Caso Botteri, Capuozzo: la doppia morale su Striscia e Crozza

Caso Botteri, Capuozzo: la doppia morale su Striscia e Crozza. Polemiche in un caso, nulla nell'altro anche se sempre sfottò - e body shaming - era, dice il giornalista Mediaset

Caso Botteri, Capuozzo: la doppia morale su Striscia e Crozza
Toni Capuozzo

Caso Botteri, Capuozzo: Striscia, Crozza e la doppia morale sul body shaming. “In un paese stremato per ragioni più serie, ha fatto polemica nei giorni scorsi, un pezzo di Striscia la Notizia su Giovanna Botteri, corrispondente Rai da Pechino, presa in giro, secondo me bonariamente”. Lo scrive sulla sua pagina Fb il giornalista Mediaset Toni Capuozzo, a proposito delle polemiche sul servizio del programma di Antonio Ricci sulla corrispondente Rai da Pechino. E continua: “Apriti cielo: sindacati e politici, social e colleghi: un’insurrezione contro il body shaming, la presa in giro fondata sulle caratteristiche fisiche. E perfino minacce alla Hunziker. (Il servizio di Striscia lo si ritrova facilmente in rete). Pur essendo vecchio amico di Giovanna, che vuol dire che posso non essere d’accordo con lei, ma difenderò sempre il suo diritto, come tutti, di essere giudicata per quello che fa e non per come appare, me ne sono stato zitto: mi sembrava una tempesta in un bicchier d’acqua“.

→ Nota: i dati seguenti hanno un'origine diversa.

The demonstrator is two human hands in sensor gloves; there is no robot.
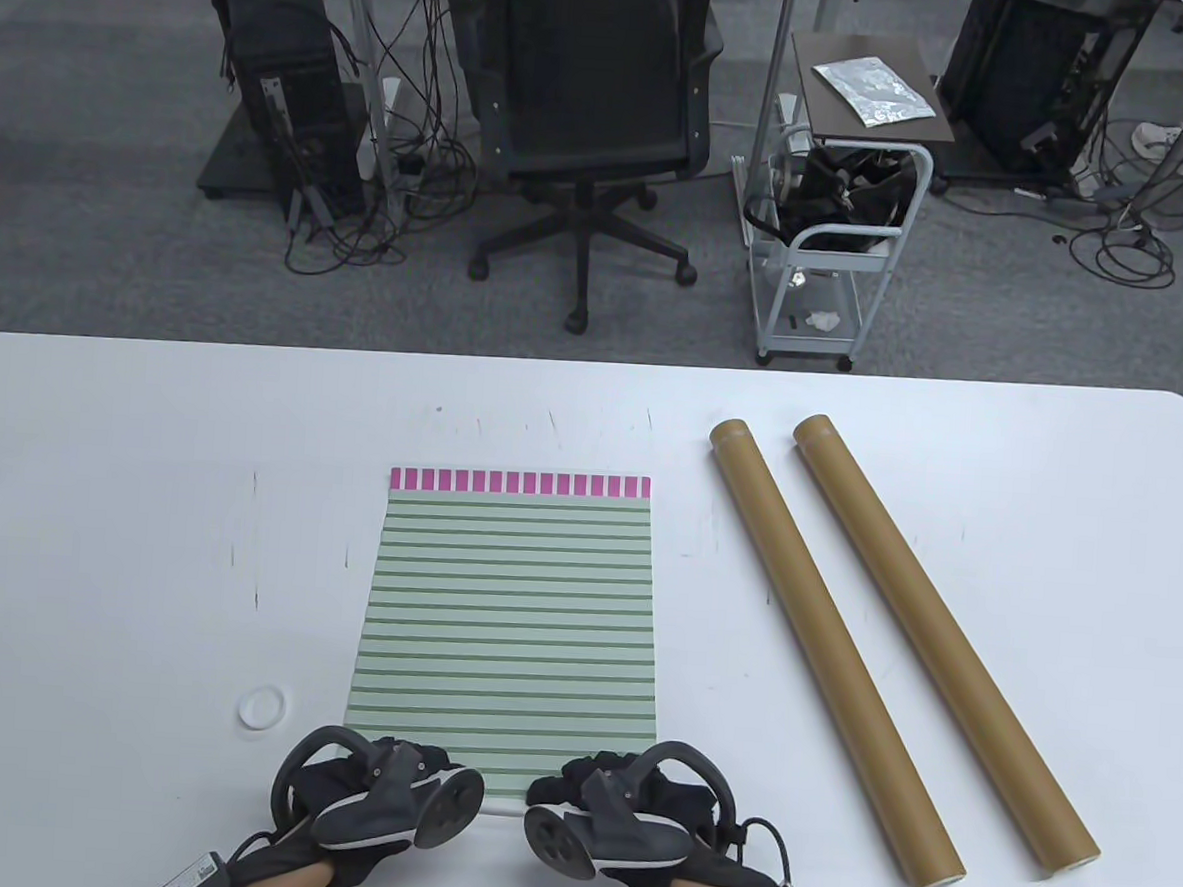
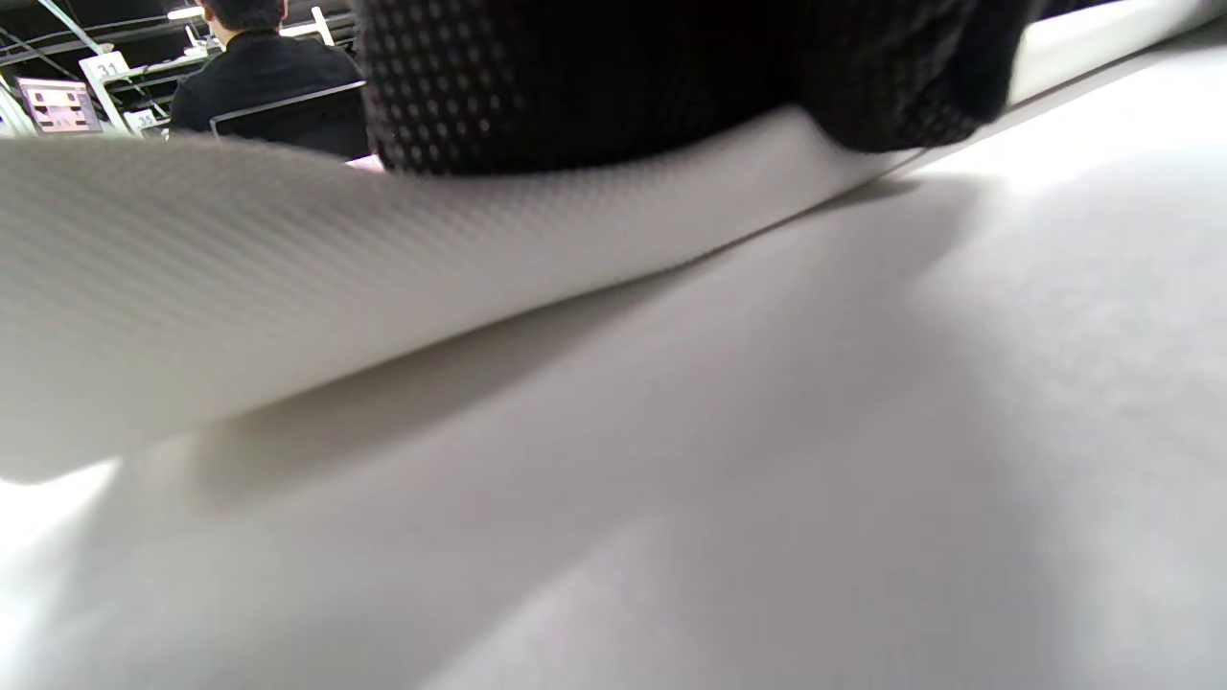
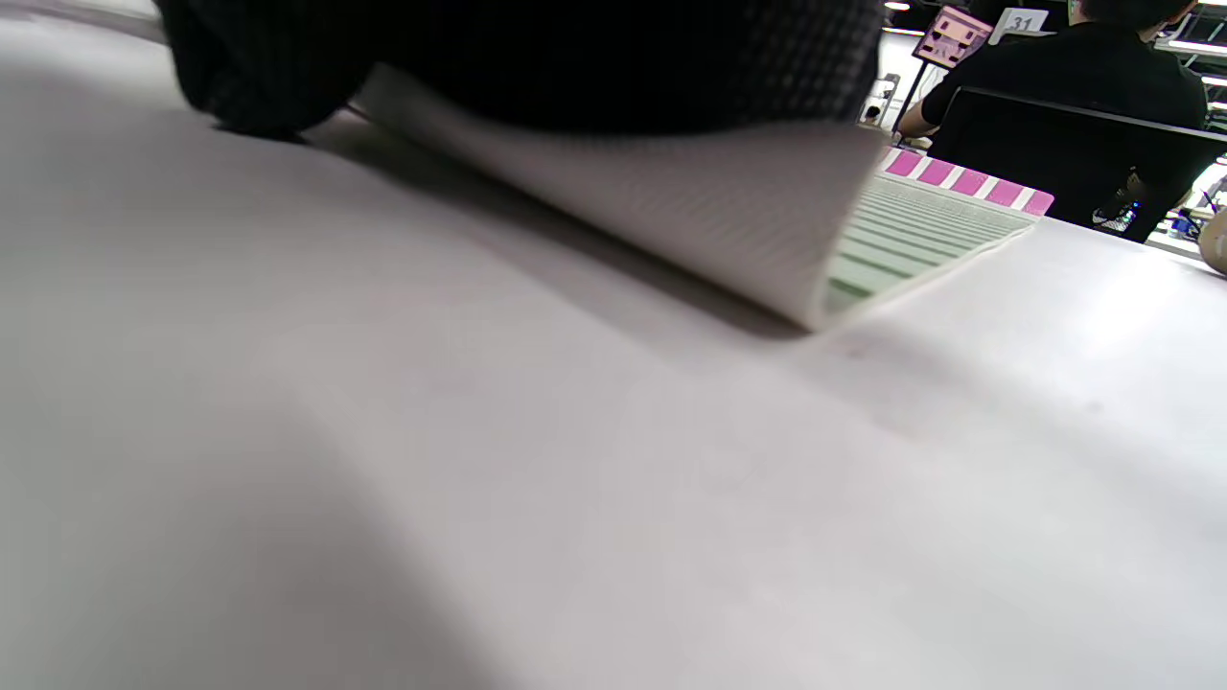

Caso Botteri, Capuozzo: Striscia, Crozza e la doppia morale sul body shaming

Poi, “ieri, storia chiusa dalla stessa Botteri”. Ma, rimarca Capuozzo, “curiosamente, non c’erano state polemiche quando a scherzare erano stati la Littizzetto e Crozza. Doppia morale, dipende da chi scherza? Forse solo un paese che quando si prende troppo sul serio ecco, quella è la volta che finisce per essere ridicolo Che affronta in modo serissimo le cose da ridere. E fa ridere quando affronta i problemi seri“, chiosa.